Nem nós… nem eles (por Felipe Sampaio)

Chamou a atenção o otimismo que o editorial do Estadão manifestava com os destinos da política (em plena segunda-feira de carnaval), motivado por um eventual encolhimento eleitoral que parece acometer simultaneamente o presidente Lula e o ex-presidente Bolsonaro. O editor demonstrava esperança em alguma alternativa que poderia surgir a partir da derrocada dos dois polos que se estabeleceram na política brasileira na última década.

Sendo bem franco, o argumento nem chegava a ser animador. Na verdade, eu havia escutado a mesma tese alguns dias antes em uma conversa com um jovem empresário no Rio de Janeiro que expressou uma ideia semelhante à do jornal paulistano. Segundo ele, sem Lula e Bolsonaro no páreo, novos líderes teriam espaço para emergir (essa insistente aposta no líder ideal – ou seria no liderado ideal…).

Por sua vez, o Estadão foi em frente, referindo-se a Lula e Bolsonaro como “quem fez carreira dividindo o País entre nós e eles”, e deixando escapar certa torcida em relação ao futuro, “desde que seus eventuais herdeiros não sejam a continuidade do atraso”. Um argumento com gostinho de déjà vu, requentando a crença de que todo líder pra valer tem herdeiros e heranças – seja nas autocracias, seja na Faria Lima.

É inegável que Lula e Bolsonaro têm uma tendência eleitoral desafiadora pela frente. Contudo, o mais importante por trás dessas oscilações de popularidade é identificar se tanto “nós” como “eles” ainda somos os mesmos que definiam a política interna (e a geopolítica global) na segunda metade do século XX.

Acontece que, no momento político atual, não basta mais apenas definir quem somos nós e quem são eles, que até pouco tempo abrangiam as duas tribos mais amplas da esquerda e da direita históricas. Aqueles dois campos que, em linhas gerais, marcavam a fronteira entre as principais visões socioeconômicas da era industrial moderna: o socialismo e o capitalismo.

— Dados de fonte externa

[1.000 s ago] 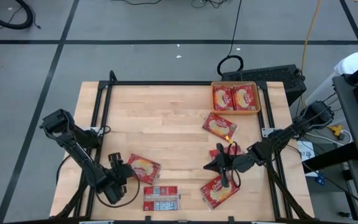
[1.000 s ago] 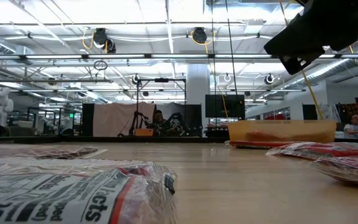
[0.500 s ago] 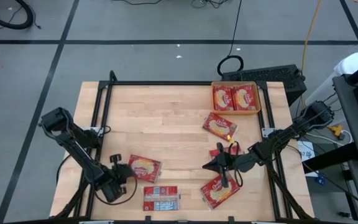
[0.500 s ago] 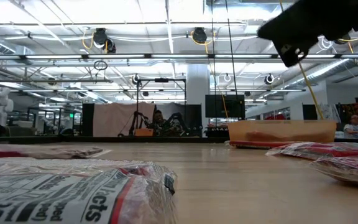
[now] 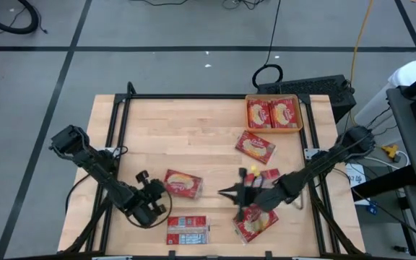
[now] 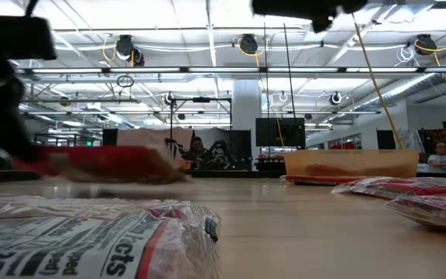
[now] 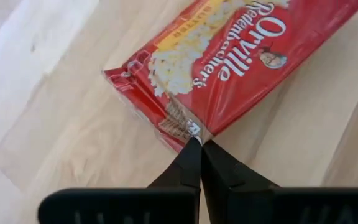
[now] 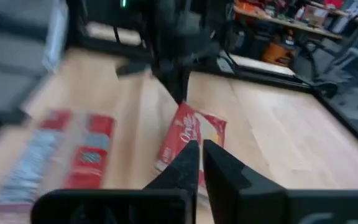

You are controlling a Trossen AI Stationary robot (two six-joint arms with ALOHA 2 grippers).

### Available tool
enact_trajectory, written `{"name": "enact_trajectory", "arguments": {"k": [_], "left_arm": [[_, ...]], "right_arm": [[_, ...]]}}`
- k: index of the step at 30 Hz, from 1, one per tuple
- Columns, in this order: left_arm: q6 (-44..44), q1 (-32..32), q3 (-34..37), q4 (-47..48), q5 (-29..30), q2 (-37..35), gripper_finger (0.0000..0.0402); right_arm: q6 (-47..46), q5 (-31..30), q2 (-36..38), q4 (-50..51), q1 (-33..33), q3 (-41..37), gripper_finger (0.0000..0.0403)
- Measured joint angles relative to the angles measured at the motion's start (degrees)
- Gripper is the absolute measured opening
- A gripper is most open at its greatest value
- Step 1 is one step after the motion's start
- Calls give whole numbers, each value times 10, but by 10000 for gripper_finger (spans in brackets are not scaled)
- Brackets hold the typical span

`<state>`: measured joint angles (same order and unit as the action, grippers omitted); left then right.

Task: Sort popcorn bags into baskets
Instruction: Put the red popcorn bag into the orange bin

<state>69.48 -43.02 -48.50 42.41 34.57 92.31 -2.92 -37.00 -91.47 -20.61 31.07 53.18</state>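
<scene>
High view: left gripper (image 5: pixel 157 192) has closed since a second ago and now pinches the end of a popcorn bag (image 5: pixel 183 184), which has slid toward worktop centre. Pick secured; carry to the basket (image 5: pixel 274 114) at the far right corner is next, I'd judge. Bag's long axis runs roughly left-right, pinched end toward the left edge.

Low view: bag (image 6: pixel 103 163) is lifted just off the worktop (image 6: pixel 285 217).

Left wrist: fingers (image 7: pixel 188 168) shut on the bag's seam.

Right wrist: right gripper (image 8: pixel 197 155) is shut, holding nothing, now above the near-right bags.
</scene>
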Motion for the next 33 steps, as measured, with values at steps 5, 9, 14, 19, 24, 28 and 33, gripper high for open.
{"name": "enact_trajectory", "arguments": {"k": [5, 9, 14, 19, 24, 28, 33], "left_arm": [[-38, 48, -33, -10, 5, 0, 3], [-70, 76, -41, -41, 5, -1, 2], [-102, 107, -42, -95, -8, -1, 2], [-137, 129, -42, -157, -36, -1, 2], [-173, 141, -42, -201, -56, -1, 2], [-191, 143, -42, -215, -61, -1, 5], [-270, 133, -42, -266, -66, -1, 42]], "right_arm": [[42, -4, -89, 84, -15, 95, 68], [61, 13, -143, 110, -28, 142, 130], [89, 25, -189, 115, -35, 162, 194], [94, 8, -216, 130, -49, 166, 210], [83, -68, -222, 159, -55, 164, 173], [89, -81, -216, 173, -47, 164, 95], [95, -61, -216, 202, -43, 164, 13]]}}
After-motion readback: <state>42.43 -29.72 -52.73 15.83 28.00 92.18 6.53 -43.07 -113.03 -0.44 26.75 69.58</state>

Agora, enquanto lideranças icônicas parecem representar um número cada vez menor de “nós” e de “eles”, cresce uma nova identidade – ainda difusa – que, por enquanto, não conseguimos distinguir se são “novos nós” ou “outros eles”. Uma mistura de percepções de esquerda com valores de direita que, na falta de representantes e de conceitos consistentes, aglutinam-se em torno de anarcopersonagens como Trump, Musk, Milei e Marçal, que aproveitam o caos para passarem suas boiadas.

Em meio à indefinição – típica de períodos de transição – as nações dominantes correm para se armar, porque a verdade humana mais frequente ainda é a guerra. Em nome dos pobres e da paz, ambos sãos os primeiros sacrificados em tempos de incerteza.

Não foi à toa que as pesquisadoras Nilma Gulrajani e Jessica Pudussery (The Guardian, 25/01/25) alertaram que “há motivos para acreditar que atingimos o pico da ajuda”. Segundo o artigo, o déficit orçamentário, as migrações, a guerra da Ucrânia, o preço da energia e dos alimentos e a tensão geopolítica fizeram com que “só em 2024, oito países ricos tenham anunciado US$ 17,2 bilhões em cortes na assistência oficial para o desenvolvimento e três outros cogitam reduções”, isso sem contar ainda com os cortes bilionários anunciados pelo presidente Trump nos recursos para a OMS, USAID, Banco Mundial e outros.

Nesse cenário, problemas estruturais, como a desigualdade social, as mudanças climáticas e seus efeitos colaterais, ficam em segundo plano, dando a vez para pautas fragmentadas, falácia patriótica, discursos de ódio e ilusionismo digital – que não estão no radar nem de “nós” nem de “eles”.

 

Felipe Sampaio: cofundador do Centro Soberania e Clima; atuou em grandes empresas e no terceiro setor; chefiou a assessoria especial do ministro d Defesa; dirigiu o sistema de estatísticas no ministério da Justiça (SINESP); foi secretário-executivo de Segurança Urbana do Recife; é chefe de gabinete da secretaria-executiva no Ministério do Empreendedorismo.